| Exercise details |
Please return each line of the listing exactly as given.

━━━━━ Supplied material ━━━━━

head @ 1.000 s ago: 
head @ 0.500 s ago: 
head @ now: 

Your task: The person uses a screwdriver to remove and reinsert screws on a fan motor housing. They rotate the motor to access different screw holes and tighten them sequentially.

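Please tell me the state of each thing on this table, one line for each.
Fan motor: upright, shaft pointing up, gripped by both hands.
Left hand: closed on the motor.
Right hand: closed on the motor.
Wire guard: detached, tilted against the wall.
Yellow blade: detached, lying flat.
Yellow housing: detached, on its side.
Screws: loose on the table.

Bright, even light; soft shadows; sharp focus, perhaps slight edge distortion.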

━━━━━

| Problem solution |
head @ 1.000 s ago: 
head @ 0.500 s ago: 
head @ now: 

Your task: The person uses a screwdriver to remove and reinsert screws on a fan motor housing. They rotate the motor to access different screw holes and tighten them sequentially.

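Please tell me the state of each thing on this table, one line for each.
Fan motor: upright, shaft pointing up, gripped by both hands.
Left hand: closed on the motor.
Right hand: closed on the motor.
Wire guard: detached, tilted against the wall.
Yellow blade: detached, lying flat.
Yellow housing: detached, on its side.
Screws: loose on the table.

Bright, even light; soft shadows; sharp focus, perhaps slight edge distortion.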

No other output is expected for this exercise.